Platinum-Ruthenium Nanoparticles: Active and Selective Catalysts for Hydrogenation of Phenylacetylene

Jan-Yves Ruzicka; David P. Anderson; Sally Gaw; Vladimir B. Golovko

doi:10.1071/ch12219

Platinum-Ruthenium Nanoparticles: Active and Selective Catalysts for Hydrogenation of Phenylacetylene

Australian Journal of Chemistry ◽

10.1071/ch12219 ◽

2012 ◽

Vol 65 (10) ◽

pp. 1420 ◽

Cited By ~ 6

Author(s):

Jan-Yves Ruzicka ◽

David P. Anderson ◽

Sally Gaw ◽

Vladimir B. Golovko

Keyword(s):

Catalytic Activity ◽

Synergistic Effect ◽

Metal Nanoparticles ◽

Systematic Study ◽

Synergistic Effects ◽

Ruthenium Nanoparticles ◽

Platinum Nanoparticle ◽

Platinum Clusters ◽

Catalytically Active ◽

Metal Ratios

Bimetallic metal nanoparticles are often more catalytically active than their monometallic counterparts, due to a so-called ‘synergistic effect’. Atomically precise ruthenium-platinum clusters have been shown to be active in the hydrogenation of phenylacetylene to styrene (a reaction of importance to the polymer industry).
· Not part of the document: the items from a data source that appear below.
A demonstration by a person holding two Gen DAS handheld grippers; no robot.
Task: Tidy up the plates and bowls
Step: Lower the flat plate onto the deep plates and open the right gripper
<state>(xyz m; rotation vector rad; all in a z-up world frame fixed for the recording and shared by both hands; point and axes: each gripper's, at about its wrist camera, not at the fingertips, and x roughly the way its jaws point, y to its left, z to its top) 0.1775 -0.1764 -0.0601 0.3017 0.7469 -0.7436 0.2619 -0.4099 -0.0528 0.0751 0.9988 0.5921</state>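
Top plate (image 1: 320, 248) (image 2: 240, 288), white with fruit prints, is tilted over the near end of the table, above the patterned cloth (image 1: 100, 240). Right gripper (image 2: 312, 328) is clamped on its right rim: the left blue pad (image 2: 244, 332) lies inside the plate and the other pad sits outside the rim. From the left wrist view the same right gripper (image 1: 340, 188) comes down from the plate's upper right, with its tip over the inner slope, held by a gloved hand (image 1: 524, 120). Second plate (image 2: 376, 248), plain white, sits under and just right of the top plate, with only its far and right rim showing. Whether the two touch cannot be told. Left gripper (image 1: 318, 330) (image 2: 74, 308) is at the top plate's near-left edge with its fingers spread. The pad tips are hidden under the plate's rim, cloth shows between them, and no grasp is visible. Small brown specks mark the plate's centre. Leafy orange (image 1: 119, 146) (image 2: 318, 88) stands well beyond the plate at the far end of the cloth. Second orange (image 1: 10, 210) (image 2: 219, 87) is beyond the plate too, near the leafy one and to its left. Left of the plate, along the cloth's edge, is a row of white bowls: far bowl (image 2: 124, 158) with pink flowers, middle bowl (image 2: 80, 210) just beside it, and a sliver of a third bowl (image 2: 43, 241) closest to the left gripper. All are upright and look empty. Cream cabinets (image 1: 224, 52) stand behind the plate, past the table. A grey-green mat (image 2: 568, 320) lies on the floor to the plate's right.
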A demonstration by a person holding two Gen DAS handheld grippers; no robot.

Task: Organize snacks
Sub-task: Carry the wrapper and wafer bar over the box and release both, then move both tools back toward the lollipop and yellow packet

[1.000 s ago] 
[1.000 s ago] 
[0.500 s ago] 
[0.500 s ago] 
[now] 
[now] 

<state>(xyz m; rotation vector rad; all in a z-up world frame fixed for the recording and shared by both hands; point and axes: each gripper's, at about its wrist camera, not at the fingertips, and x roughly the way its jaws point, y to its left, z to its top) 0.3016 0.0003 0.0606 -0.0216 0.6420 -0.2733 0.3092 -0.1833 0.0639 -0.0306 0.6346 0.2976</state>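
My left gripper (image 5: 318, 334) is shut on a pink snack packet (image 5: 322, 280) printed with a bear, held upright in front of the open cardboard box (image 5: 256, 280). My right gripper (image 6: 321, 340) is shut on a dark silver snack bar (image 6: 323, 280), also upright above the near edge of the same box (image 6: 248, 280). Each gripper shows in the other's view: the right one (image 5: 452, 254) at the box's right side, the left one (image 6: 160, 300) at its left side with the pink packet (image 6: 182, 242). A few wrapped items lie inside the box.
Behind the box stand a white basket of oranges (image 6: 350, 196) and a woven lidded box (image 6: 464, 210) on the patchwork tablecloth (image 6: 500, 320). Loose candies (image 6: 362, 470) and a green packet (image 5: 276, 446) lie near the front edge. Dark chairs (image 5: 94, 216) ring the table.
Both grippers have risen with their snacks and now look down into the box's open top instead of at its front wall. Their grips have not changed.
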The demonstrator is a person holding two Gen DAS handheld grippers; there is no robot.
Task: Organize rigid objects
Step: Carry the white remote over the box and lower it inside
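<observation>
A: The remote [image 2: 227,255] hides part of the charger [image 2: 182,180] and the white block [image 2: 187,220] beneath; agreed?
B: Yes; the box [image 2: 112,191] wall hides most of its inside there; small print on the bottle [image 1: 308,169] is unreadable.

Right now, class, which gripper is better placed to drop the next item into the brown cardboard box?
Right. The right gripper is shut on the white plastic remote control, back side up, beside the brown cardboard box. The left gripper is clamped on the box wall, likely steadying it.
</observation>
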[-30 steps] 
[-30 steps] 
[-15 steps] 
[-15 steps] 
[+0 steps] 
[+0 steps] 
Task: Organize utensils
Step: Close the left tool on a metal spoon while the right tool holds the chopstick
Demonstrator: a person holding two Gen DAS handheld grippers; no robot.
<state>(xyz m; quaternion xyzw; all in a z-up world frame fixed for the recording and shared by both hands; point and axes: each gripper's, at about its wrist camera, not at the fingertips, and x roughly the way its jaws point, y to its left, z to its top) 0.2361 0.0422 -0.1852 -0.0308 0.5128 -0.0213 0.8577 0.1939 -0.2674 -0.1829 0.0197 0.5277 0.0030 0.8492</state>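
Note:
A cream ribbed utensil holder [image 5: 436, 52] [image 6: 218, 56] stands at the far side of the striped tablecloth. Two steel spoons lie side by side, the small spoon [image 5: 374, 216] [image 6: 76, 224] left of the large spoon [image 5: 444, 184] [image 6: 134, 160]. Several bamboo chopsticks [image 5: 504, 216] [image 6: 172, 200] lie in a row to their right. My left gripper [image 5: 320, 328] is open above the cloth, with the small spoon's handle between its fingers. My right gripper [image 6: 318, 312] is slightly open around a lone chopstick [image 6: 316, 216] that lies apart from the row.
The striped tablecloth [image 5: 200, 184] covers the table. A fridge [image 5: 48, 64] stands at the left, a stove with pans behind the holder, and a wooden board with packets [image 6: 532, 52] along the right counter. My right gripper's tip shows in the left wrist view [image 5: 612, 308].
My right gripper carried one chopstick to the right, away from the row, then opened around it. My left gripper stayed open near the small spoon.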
However, the synthesis of these clusters is generally complex, and cannot be modified to produce clusters with differing metal compositions or ratios. Hence, any truly systematic study of compositional effects using such clusters is hindered by the inaccessibility of certain metal ratios. In this study, a series of larger bimetallic ruthenium-platinum colloids of varying metal ratios was synthesised in solution and immobilised on silica. Catalytic activity was evaluated by hydrogenation of phenylacetylene to styrene. Both bimetallic and monometallic colloids were active catalysts for the hydrogenation of phenylacetylene to styrene and further to ethylbenzene. Of those studied, a catalyst composed of 73 % platinum-27 % ruthenium (by moles) showed the highest activity. This suggests that synergistic effects play an important role in the catalysis of this reaction. To our knowledge this is the first systematic study of ruthenium-platinum nanoparticle catalytic activity on this reaction.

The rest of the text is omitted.